After leading doctors from 10 of Sydney’s busiest hospital emergency departments confronted Meagher with evidence of severe bed shortages and chronic staff shortages, the NSW government announced a ministerial task force to investigate how to end the strain on emergency departments. The announcement was another attempt to head off public anger, while covering up the underlying agenda of running down public hospitals in order to push patients into paying for private care.

One former patient, Lisa McGee, told the Sydney Morning Herald she had given birth to her first child in the RNSH emergency department but was “so horrified by [Ms Horska’s] experience that I’ve made a booking at another hospital to deliver my second child in six months. This story is the final straw for me. I’m going to pay to have my baby at the Sydney Adventist Hospital now and I don’t care what it costs.”

Such conclusions are a direct result of the chronic under-funding of public hospitals and an assault on the very concept of universal access to public health care. With the support of the Labor Party, the Howard government, has subsidised private health insurance cover and the growth of private hospitals, with the view to creating a “user-pays” health system.

This is underscored by recent statistics. The Australian Institute for Health and Welfare estimates that the number of public hospital beds per 1,000 people plummeted by 18 percent between 1995-6 and 2003-4, despite the increasing needs of an ageing population, while the number of private beds remained stable.

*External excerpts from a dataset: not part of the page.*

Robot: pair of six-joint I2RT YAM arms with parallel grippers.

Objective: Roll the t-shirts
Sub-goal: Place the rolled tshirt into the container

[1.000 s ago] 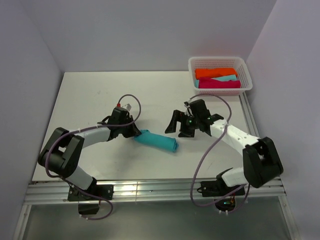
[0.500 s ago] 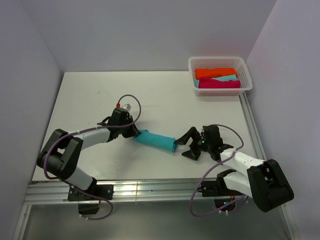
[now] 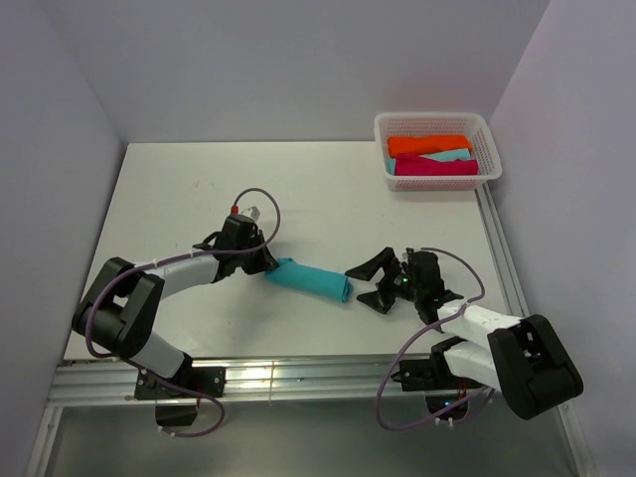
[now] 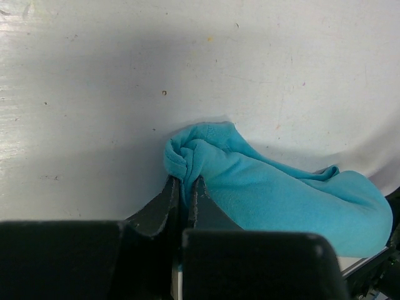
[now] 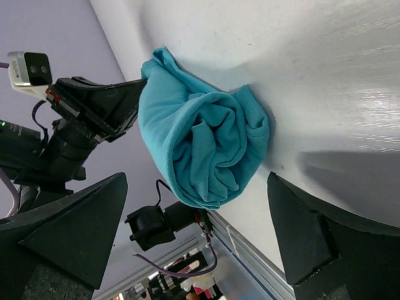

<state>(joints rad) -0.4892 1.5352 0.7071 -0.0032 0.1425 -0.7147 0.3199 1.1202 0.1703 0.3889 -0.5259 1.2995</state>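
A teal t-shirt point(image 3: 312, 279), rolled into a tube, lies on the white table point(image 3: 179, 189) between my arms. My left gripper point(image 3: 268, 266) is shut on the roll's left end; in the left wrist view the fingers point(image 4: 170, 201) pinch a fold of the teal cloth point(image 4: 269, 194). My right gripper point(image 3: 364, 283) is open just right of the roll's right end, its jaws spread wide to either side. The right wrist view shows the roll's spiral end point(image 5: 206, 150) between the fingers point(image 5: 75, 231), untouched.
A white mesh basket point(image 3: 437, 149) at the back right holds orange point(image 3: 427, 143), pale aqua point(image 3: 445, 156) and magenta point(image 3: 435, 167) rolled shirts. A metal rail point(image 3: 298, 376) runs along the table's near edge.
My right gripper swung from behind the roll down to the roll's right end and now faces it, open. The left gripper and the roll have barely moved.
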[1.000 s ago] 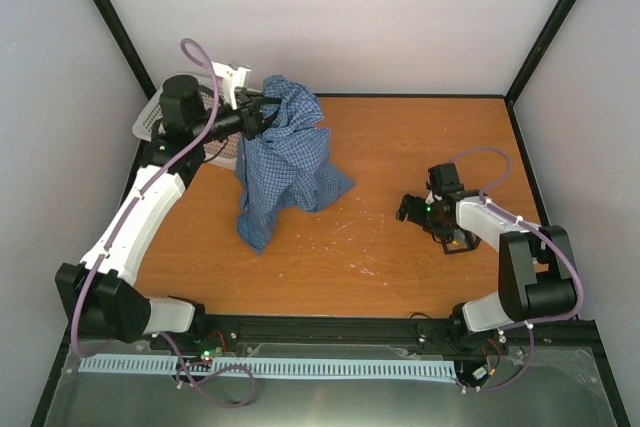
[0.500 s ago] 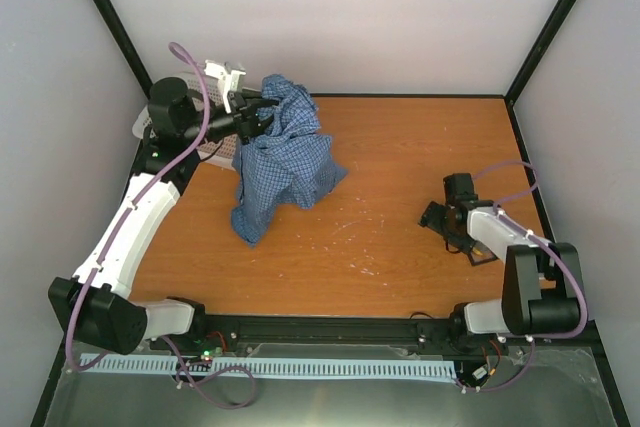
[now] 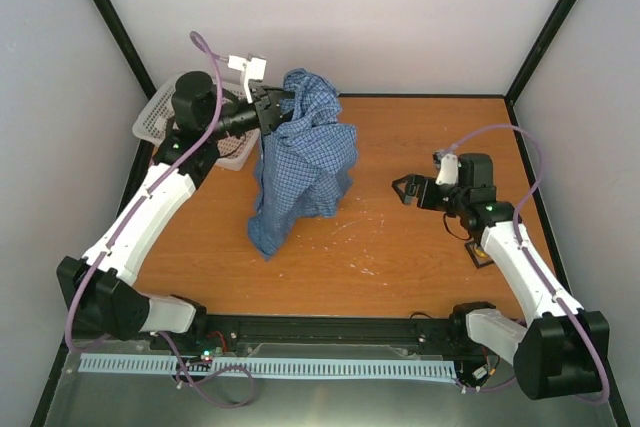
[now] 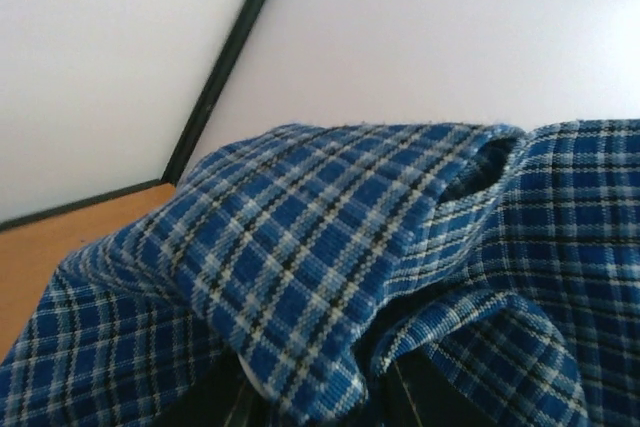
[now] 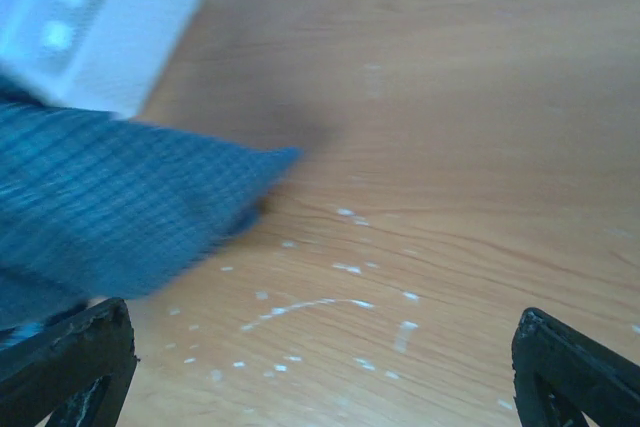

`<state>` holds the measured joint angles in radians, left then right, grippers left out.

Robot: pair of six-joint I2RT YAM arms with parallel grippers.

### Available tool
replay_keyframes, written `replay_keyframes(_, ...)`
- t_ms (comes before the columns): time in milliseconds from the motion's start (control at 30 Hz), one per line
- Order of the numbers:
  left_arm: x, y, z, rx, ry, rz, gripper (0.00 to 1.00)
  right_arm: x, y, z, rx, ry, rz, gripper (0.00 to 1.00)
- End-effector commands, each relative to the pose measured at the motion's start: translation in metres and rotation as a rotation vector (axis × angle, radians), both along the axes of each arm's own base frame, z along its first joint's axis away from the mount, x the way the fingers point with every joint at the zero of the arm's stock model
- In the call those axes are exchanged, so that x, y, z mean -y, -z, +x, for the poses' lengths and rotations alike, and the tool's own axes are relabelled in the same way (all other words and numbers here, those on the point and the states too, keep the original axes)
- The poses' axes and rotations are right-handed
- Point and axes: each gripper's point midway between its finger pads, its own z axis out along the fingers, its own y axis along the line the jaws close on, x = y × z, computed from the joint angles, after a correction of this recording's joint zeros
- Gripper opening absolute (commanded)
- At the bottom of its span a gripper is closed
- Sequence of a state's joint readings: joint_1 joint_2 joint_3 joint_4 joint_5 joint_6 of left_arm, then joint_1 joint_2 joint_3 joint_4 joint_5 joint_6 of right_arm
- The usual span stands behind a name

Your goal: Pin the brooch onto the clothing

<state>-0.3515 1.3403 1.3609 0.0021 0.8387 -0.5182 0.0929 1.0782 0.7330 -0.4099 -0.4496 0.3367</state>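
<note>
The clothing [image 3: 300, 162], a blue checked shirt, hangs bunched over the table's back left, and its lower end touches the wood. My left gripper [image 3: 272, 107] is shut on its top, holding it up. In the left wrist view the clothing [image 4: 330, 247] fills the frame and covers the fingers. My right gripper [image 3: 408, 190] stands open right of the shirt and apart from it, with nothing between its jaws. In the right wrist view my right gripper [image 5: 320, 372] hovers over bare wood, with the blurred clothing [image 5: 110, 207] at the left. The brooch is out of view.
A white perforated basket [image 3: 158, 117] sits at the back left corner, also seen as the basket [image 5: 90, 17] in the right wrist view. A small black square box [image 3: 481, 253] lies at the right, partly under the right arm. Grey walls and black frame posts enclose the table [image 3: 400, 267].
The left arm has swung the shirt to the right and lifted it. The right arm has left the black box and moved up and left toward the shirt, jaws still open.
</note>
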Motion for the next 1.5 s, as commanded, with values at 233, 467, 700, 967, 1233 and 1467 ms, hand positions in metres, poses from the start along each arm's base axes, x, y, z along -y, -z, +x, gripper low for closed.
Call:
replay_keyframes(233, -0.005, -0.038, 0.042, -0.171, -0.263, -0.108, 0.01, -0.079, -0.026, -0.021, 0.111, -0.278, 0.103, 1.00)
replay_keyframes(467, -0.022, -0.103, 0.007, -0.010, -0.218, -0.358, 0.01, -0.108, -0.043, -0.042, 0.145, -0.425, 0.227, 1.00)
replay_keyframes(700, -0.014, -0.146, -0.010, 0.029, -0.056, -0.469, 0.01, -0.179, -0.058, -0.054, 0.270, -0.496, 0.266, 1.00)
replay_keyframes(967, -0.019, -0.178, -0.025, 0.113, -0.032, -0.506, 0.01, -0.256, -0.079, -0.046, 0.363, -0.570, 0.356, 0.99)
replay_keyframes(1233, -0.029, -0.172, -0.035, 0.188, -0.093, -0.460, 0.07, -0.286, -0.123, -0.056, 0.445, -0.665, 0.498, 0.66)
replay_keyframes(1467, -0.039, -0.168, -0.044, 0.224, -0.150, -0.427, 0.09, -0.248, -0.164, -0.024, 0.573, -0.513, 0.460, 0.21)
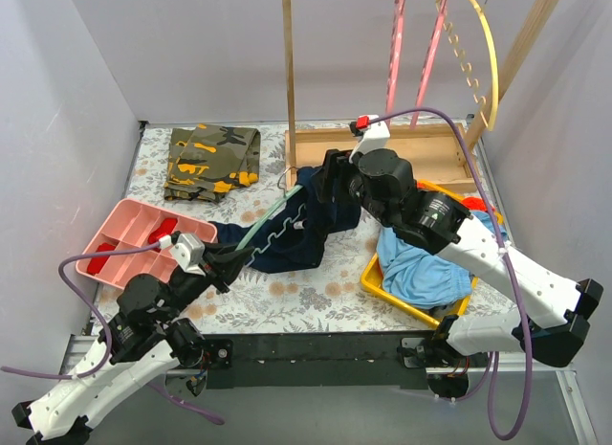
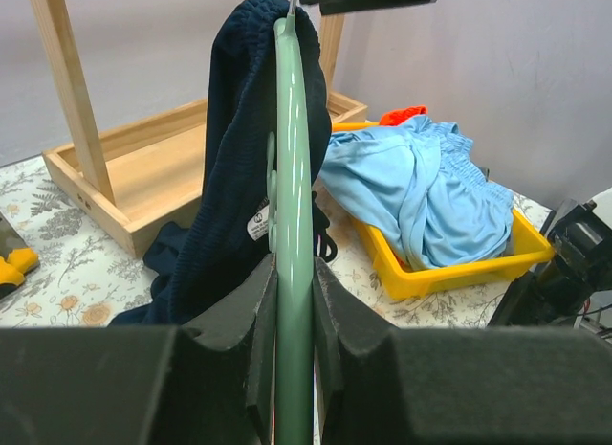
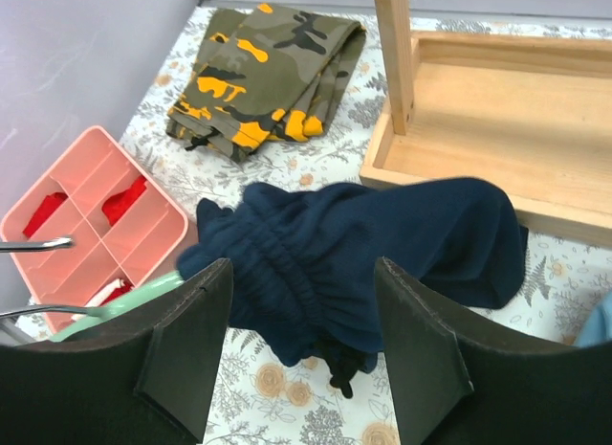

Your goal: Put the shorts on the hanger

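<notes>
The pale green hanger point(image 1: 271, 228) slants up from my left gripper point(image 1: 218, 265), which is shut on its lower end. In the left wrist view the hanger point(image 2: 293, 167) stands straight up between the fingers point(image 2: 249, 340). The navy shorts point(image 1: 308, 225) hang draped over the hanger's upper part, their lower part resting on the table; they also show in the left wrist view point(image 2: 229, 158). My right gripper point(image 1: 330, 184) is open just above the shorts point(image 3: 382, 239) and holds nothing. A bit of the hanger point(image 3: 120, 306) shows at its lower left.
A pink divided tray point(image 1: 124, 225) sits at the left. A camouflage garment point(image 1: 212, 161) lies at the back left. A yellow bin point(image 1: 382, 284) with a light blue garment point(image 1: 426, 268) is at the right. A wooden rack point(image 1: 430, 153) holds pink hangers point(image 1: 396, 43) and a yellow hanger point(image 1: 490, 53).
</notes>
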Controlling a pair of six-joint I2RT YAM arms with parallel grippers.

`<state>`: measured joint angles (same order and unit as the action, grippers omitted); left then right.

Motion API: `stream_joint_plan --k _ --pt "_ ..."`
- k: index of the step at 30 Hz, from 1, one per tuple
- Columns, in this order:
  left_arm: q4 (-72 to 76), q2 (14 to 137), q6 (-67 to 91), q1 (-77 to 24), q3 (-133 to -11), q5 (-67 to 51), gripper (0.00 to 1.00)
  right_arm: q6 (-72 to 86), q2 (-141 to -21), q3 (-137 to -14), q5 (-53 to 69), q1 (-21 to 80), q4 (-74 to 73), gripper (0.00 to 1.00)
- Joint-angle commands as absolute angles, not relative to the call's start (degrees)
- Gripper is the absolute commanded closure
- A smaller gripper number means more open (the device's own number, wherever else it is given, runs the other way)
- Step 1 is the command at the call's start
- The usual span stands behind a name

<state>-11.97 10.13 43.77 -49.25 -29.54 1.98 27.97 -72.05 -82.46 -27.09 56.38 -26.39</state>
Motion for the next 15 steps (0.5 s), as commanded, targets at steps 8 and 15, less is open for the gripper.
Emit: stream_joint_plan --k 8,15 --pt "-4.7 10.1 45.7 -49.2 -31.6 0.4 1.0 21.6 -67.0 -79.2 -29.1 56.4 -19.8 0.3" --pt "-5.8 11.2 44.6 -49.2 -31.4 0.4 1.0 33.8 -78.8 -95.7 -29.7 55.7 -33.0 0.31"
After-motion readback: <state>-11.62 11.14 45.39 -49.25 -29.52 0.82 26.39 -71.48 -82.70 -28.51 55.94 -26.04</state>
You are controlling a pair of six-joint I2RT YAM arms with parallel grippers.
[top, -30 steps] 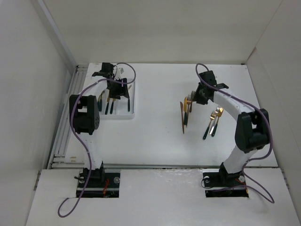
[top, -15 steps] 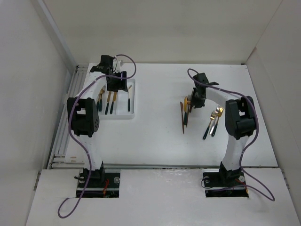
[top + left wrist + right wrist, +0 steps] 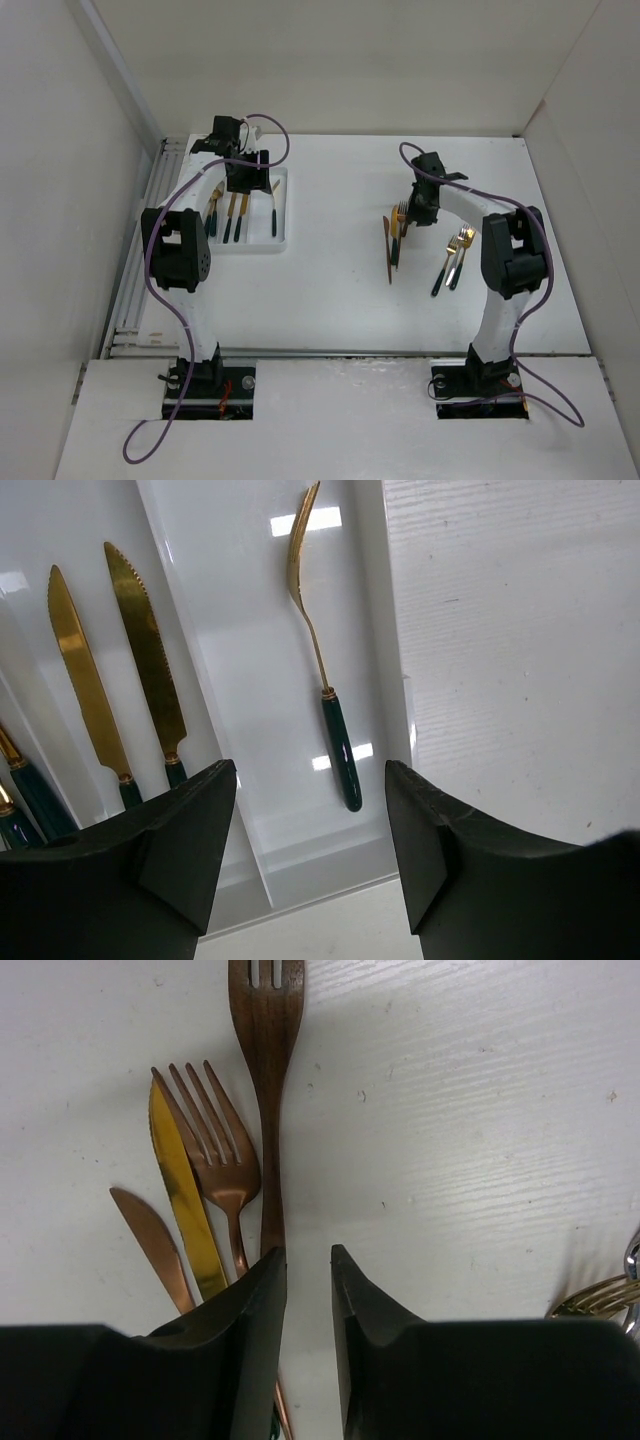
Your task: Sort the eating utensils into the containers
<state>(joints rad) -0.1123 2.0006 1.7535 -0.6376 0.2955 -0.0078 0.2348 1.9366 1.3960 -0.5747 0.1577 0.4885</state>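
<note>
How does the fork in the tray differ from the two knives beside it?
The fork lies alone in its compartment; the two knives share the neighbouring one. The fork's head is slim and curved; the knives' blades are broad and flat. Both have gold heads, dark green handles, and point the same way.

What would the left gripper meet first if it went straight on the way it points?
Probably the fork lying in the tray, its handle between the open jaws of the left gripper; depth is unclear.
</note>
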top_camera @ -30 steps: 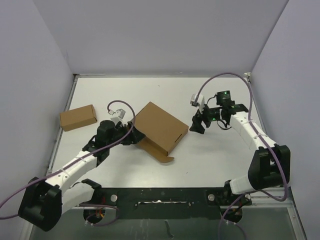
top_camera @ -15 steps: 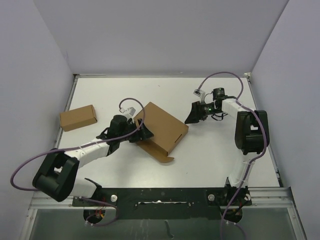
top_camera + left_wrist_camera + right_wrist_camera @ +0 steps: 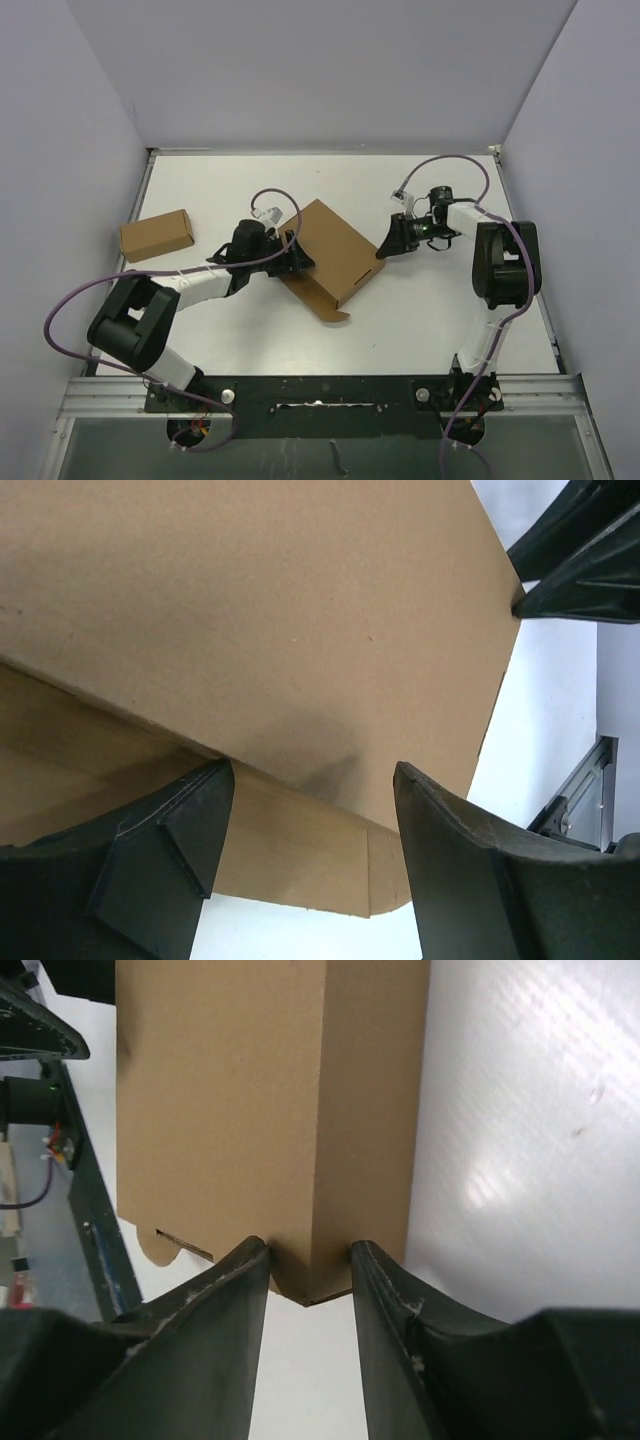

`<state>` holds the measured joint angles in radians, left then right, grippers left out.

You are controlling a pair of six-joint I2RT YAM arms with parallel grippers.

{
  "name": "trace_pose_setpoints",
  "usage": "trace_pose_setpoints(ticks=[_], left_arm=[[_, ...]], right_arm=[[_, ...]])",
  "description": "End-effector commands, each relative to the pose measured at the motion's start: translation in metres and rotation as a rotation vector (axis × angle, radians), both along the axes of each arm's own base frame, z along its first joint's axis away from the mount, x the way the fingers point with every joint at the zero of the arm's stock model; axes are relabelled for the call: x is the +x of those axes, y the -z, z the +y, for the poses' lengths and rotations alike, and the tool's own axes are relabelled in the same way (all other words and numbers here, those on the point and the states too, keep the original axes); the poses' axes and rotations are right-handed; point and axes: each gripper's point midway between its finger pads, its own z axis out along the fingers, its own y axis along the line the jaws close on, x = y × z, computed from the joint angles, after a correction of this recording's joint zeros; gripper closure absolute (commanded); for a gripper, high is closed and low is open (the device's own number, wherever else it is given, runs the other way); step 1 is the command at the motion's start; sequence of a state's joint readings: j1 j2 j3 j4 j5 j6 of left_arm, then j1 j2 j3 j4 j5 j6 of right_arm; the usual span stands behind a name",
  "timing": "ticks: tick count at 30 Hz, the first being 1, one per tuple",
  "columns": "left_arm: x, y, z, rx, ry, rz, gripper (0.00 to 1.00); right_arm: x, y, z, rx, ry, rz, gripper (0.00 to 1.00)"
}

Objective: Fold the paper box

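Observation:
The paper box lies mid-table with its lid down and a flap sticking out at its near side. My left gripper is at the box's left edge. In the left wrist view it is open wide, with the lid above the gap and the lower flap between the fingers. My right gripper is at the box's right corner. In the right wrist view it is part open, and the fingertips straddle and touch the corner of the box.
A much smaller brown cardboard box lies at the table's left edge. Purple cables loop over both arms. The black frame rail runs along the near edge. The right gripper's fingers show at the top right of the left wrist view.
My left gripper has pushed right, further onto the box's left edge. My right gripper has moved down-left until it met the box's right corner. The box has shifted slightly.

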<state>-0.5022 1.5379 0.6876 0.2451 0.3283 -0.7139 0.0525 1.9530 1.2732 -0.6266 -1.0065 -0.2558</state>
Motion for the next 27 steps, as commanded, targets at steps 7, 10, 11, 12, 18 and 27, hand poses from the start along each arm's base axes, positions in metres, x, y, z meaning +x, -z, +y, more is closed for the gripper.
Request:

According to an article published by the Victorian branch of the AMA, a Department of Human Services analysis shows that more doctors are moving into the private hospital sector. In 2000, 27 percent of specialists worked only in public hospitals, while 50 percent worked only in private hospitals and 36.5 percent worked in both sectors. By 2004, 25 percent worked only in public hospitals, 55 percent in private and 32 percent in both areas.

Free and prompt access to high-quality health care is a basic right and a social necessity. Advanced technology now exists to diagnose, treat and even prevent disease and suffering. Yet, as Jana Horska’s experience shows, decent health care is increasingly available only to those who pay.